Stationen

Sonntag, 14. April 2019

Entartete Kunst

Michael Wolffsohn hat anlässlich der Nolde-Ausstellung, und weil Merkel im Kanzleramt die Nolde Bilder (die Helmut Schmidt einst in diese Umgebung holte) abhängen ließ, immerhin Tugendhysterie diagnostiziert und die "korrekte Einheitsmeinung" beklagt. Mein Vater liebte Mendelssohns Musik (weil er nicht wusste, dass Mendelssohn Jude war) und hasste Orff, den er als entartete Musik bezeichnete (weil er dachte, Orff sei Jude). 
Wolffsohn trägt aber nicht wenig zur von ihm beklagten korrekten Einheitsmeinung bei (z.B. indem er nicht laut Buh ruft, wenn Merkel die Ohel-Jakob-Medaille verliehen wird, während gerade Tausende von frischen, kräftigen, tatendurstigen Antisemiten ins Land strömen). Während er vor 25 Jahren mit der Absicht "fruchtbarer Verunsicherung" (Wolffsohn) großartige Dinge über die deutsche Befindlichkeit äußerte und diagnostizierte, der deutsche Schuldkult sei zu einer Art Droge geworden, hat man heute den Eindruck, er bezeichne einen Nazimaler als auf jeden Fall zeigbar nur deshalb, weil die Nazis denselben als entartet bezeichnet hatten. Wirklich politisch korrekt, jenseits des Phänomens der "political Correctness", ist aber - wie Bosbach zu Frau Hayali sagte - nur die Wahrheit. 

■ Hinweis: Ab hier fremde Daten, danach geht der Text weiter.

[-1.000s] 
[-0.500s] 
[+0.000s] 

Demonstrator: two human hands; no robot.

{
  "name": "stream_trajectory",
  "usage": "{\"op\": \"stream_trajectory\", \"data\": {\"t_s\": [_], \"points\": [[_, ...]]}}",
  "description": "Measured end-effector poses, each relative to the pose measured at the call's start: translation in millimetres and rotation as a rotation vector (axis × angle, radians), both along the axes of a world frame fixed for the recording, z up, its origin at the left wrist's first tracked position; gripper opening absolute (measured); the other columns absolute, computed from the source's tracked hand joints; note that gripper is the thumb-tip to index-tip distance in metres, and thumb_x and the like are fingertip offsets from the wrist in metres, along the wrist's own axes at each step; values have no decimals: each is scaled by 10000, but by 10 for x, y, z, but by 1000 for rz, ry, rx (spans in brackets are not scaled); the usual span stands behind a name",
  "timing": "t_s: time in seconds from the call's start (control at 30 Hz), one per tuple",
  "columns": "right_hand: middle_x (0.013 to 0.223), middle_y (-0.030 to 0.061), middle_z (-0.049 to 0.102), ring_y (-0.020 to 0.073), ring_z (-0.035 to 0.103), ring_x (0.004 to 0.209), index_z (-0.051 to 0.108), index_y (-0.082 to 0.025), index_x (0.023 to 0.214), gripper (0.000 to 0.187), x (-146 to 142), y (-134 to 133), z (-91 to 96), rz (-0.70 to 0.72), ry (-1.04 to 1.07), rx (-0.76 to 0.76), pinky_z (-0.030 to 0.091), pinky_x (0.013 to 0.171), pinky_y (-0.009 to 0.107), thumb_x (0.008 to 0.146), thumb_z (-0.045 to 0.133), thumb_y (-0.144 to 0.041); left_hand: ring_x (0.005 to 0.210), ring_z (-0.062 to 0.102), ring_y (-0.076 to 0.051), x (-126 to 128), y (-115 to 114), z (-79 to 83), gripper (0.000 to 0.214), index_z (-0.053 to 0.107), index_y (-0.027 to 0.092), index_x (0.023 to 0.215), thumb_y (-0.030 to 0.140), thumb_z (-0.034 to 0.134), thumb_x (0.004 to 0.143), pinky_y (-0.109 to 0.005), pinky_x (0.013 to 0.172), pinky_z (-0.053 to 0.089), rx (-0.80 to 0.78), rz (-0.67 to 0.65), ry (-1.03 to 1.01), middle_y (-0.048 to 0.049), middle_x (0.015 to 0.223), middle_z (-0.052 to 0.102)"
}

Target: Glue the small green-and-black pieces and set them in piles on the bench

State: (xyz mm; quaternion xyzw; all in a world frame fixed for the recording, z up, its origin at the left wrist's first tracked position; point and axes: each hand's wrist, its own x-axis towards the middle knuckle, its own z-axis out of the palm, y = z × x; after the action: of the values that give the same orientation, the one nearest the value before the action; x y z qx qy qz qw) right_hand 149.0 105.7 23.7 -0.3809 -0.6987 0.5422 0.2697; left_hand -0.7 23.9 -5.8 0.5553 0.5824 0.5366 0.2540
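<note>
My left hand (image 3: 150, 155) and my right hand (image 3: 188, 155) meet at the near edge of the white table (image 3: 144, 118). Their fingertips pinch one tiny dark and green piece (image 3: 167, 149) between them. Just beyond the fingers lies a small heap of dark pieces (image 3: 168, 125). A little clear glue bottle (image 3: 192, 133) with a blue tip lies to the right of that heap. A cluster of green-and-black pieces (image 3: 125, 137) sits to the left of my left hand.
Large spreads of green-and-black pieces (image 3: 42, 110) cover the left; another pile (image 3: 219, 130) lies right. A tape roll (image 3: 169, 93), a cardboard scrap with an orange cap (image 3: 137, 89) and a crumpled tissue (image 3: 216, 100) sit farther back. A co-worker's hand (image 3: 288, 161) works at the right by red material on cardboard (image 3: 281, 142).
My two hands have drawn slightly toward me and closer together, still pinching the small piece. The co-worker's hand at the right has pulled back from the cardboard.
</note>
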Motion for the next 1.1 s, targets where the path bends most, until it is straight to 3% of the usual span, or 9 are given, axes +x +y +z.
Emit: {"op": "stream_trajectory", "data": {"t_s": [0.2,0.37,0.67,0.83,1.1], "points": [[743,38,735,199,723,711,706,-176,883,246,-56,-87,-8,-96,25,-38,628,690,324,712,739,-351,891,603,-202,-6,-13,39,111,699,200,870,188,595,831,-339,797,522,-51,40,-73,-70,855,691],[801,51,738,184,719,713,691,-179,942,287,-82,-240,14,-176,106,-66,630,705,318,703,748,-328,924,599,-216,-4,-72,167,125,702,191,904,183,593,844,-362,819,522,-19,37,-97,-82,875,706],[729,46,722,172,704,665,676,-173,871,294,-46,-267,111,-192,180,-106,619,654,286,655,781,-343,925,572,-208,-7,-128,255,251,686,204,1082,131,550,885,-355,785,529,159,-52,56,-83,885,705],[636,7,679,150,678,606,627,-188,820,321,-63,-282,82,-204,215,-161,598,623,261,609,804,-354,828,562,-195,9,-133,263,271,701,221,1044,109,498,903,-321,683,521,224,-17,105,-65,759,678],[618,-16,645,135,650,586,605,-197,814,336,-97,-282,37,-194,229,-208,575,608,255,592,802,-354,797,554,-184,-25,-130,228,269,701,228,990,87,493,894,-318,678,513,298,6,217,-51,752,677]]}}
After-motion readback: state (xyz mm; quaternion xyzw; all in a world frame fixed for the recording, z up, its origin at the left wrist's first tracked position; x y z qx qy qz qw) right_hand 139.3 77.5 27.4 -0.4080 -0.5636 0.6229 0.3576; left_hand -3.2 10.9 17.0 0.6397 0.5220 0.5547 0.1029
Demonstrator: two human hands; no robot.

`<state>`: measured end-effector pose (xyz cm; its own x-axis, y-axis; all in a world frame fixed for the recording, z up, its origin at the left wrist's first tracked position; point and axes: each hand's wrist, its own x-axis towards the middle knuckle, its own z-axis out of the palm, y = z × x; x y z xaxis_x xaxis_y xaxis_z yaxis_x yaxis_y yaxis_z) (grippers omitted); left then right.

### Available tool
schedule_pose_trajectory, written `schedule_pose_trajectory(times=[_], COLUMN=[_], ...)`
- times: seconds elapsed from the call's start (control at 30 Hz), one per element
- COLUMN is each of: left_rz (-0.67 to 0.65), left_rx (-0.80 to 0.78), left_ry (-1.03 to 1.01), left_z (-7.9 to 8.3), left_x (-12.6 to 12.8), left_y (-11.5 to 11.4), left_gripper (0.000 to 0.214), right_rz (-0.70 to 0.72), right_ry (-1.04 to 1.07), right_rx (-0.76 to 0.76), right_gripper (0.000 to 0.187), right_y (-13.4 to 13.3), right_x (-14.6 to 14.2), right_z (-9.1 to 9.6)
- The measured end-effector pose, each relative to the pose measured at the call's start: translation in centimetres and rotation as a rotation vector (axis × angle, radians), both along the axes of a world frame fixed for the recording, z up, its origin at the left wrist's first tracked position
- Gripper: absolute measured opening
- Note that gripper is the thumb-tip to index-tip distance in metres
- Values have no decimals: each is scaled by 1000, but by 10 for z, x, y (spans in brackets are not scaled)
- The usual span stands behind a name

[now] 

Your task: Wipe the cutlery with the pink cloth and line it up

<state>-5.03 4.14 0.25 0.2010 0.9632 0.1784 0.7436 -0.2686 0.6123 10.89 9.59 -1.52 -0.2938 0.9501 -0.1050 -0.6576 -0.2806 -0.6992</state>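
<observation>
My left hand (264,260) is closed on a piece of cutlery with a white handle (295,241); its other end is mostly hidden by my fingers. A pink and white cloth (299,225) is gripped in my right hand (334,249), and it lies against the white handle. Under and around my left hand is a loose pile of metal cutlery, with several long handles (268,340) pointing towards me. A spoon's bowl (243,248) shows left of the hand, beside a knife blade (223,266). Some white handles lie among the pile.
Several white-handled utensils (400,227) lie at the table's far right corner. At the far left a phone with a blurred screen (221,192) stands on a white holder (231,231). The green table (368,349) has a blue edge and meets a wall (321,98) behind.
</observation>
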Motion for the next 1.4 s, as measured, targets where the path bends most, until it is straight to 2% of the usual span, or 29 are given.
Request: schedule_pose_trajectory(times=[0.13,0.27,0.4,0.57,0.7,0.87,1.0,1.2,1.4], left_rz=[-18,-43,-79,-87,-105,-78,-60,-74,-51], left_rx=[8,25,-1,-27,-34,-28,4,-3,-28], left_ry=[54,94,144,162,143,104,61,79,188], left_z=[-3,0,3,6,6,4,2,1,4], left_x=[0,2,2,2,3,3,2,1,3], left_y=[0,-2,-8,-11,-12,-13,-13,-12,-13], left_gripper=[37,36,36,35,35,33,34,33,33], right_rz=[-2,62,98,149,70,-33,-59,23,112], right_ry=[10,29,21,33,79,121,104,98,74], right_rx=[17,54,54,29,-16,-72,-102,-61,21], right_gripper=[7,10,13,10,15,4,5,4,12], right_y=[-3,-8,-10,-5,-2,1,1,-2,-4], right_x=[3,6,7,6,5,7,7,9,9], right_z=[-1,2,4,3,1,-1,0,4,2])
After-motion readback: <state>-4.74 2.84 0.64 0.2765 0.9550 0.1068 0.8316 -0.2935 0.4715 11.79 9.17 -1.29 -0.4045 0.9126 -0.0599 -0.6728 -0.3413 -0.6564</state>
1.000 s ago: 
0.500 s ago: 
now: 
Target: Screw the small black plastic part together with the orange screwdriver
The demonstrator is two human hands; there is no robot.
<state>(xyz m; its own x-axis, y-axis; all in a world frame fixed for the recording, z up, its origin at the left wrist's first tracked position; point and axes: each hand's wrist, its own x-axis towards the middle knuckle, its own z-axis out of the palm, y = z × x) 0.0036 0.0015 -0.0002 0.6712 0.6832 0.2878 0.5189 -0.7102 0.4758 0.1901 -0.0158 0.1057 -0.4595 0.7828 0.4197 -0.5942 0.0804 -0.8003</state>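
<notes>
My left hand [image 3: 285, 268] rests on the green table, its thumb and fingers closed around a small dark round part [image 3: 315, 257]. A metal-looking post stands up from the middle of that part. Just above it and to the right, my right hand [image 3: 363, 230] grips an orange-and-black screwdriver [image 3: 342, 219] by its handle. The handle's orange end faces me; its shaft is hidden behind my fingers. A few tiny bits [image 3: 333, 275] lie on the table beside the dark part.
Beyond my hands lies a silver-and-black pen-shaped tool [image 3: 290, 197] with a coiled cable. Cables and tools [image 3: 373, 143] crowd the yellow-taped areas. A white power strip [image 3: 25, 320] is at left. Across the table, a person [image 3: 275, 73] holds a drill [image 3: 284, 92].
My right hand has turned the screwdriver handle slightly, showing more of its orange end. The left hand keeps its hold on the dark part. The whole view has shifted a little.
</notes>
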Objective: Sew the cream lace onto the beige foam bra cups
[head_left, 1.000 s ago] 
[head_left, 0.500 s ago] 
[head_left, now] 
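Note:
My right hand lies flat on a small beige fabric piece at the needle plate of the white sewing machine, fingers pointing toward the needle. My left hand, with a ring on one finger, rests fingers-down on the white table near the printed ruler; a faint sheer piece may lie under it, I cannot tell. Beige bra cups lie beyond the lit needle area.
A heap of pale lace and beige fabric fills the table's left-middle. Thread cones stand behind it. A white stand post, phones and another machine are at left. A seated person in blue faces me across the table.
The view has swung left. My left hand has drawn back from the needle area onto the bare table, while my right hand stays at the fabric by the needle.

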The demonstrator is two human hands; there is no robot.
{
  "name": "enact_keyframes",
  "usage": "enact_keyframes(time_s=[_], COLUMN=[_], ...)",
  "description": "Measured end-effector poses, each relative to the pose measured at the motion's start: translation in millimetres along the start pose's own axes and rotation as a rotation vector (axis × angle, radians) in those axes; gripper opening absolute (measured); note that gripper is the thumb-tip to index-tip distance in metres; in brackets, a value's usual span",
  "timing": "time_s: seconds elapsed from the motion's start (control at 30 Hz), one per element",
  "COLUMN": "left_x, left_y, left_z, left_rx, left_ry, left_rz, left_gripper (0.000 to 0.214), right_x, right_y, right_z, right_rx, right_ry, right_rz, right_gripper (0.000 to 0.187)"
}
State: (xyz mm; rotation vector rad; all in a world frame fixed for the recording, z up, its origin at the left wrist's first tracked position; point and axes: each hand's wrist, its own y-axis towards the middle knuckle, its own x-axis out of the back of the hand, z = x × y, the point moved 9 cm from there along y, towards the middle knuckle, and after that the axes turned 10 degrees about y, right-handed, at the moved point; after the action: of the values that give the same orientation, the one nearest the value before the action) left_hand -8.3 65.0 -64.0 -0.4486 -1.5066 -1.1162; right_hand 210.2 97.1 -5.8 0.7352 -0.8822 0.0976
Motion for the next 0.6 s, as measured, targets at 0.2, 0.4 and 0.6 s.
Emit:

Z.B. die Tatsache, dass die Kunst - wobei Nolde keineswegs entartet ist - tatsächlich in sehr weiten Teilen entartet ist. So richtig entartete sie aber erst als Hitler lange tot war, in risikoloser Opposition zu ihm und zum von ihm geprägten Begriff, nicht ahnend, dass diese Opposition allmählich zu einem neuen Konformismus werden sollte. "Ein Narr selbst nichts zu sagen wagt, nur weil's ein Nazi schon gesagt." Die Musik ist ausgerechnet in Deutschland mausetot: die größeren Talente werden alle von der antikommerziellen, subventionierten Grauen Muse (der sogenannten Neuen Musik, die über 100 Jahre Experimentiertradition hat) aufgesogen (um mit Klängen gegen Kapital-, Kommerzial- und Hitlerismus zu kämpfen), der Rest produziert die schlechteste Schlagermusik der Welt. Dazwischen, der tote Udo Jürgens (in Österreich habt Ihrs besser, Ihr seid halt halb Preussen, halb Neapolitaner), ein paar halbtote Liedermacher, die Louisan, Jochen Distelmeyer, Anna Depenbusch, Sylvester Levays halbseidene Musicals (die immerhin international Erfolg haben) und ein bisserl Swing. Und ja kein Wort darüber, wie schön die NS-Ordensburg Vogelsang ist oder Peter Kreuders Klavierstücke. Eine Art dogmatischer Exorzismus verdichtet sich zu der einfältigen Formel, Nazismus und Schönheit seien als "ungebrochene" Einheit undenkbar und nur so unverbunden denkbar wie Wasser und Öl. Wenigstens den Missbrauch der Schönheit glaubt man gebannt zu haben! Da lob ich mir das illusionslose Italien, wo man weiß, dass Futurismus und Faschismus sehr wohl zusammengehen und meinen jüdischen Freund aus Palermo, der in den 70-er Jahren in Israel von einem Piratensender aus die Wesendonck-Lieder in den Äther sandte.